Harvest ripeness level has a larger effect than leaf removal on grape and wine quality in cv. Cabernet-Sauvignon from Maipo Valley

Abstract

The effect of fruit zone leaf removal and harvest maturity level was studied in a commercial Cabernet-Sauvignon vineyard in the Maule Valley (Chile) during three growing seasons from 2013/2014 to 2015/2016. Three factors were combined using a multifactorial yearly blocked design: (1) defoliation intensity, composed by two levels of leaf removal on the VSP cluster zone (a) 60% on the east side during pea size, and (b) 60% on the east side during pea size plus 40% on the west side during veraison; (2) type of defoliation, (a) hand-made or (b) mechanical; and (3) harvest maturity level determined by a commercial maturity tracking system, (a) fresh fruit profile and (b) ripe fruit profile. Research wines were processed with 700 to 800 Kg of fruit per treatment (24 experimental units).

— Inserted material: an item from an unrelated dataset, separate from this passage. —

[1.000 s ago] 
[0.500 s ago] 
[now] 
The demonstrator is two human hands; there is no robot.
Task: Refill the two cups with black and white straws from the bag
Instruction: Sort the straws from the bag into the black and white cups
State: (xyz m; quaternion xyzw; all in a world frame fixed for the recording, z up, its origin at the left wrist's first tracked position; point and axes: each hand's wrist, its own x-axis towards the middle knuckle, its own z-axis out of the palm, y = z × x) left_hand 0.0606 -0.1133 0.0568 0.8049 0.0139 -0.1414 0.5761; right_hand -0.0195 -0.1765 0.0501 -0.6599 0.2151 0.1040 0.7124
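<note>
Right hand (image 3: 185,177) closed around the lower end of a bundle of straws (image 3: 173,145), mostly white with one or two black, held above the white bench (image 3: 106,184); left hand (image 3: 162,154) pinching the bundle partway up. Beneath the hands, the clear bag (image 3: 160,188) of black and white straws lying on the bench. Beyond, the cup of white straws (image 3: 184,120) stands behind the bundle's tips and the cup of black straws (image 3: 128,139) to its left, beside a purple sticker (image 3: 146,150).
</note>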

Measurements included climatic, physiological and canopy structural parameters as well as standard wine composition and phenolic characterization by HPLC-DAD. Compared to leaf removal, harvest maturity level had the highest effect on fruit and wine composition, by increasing must Brix and wine pH, alcohol, total tannins, color index, DO280, monomeric and total anthocyanins and by decreasing must yeast assimilable nitrogen and total acidity. Mechanical leaf removal was more severe than manual leaf removal, exposing the clusters more directly to the sun. The main effect of leaf removal was on must flavonols and monomeric flavan-3-ols, which increased with defoliation intensity.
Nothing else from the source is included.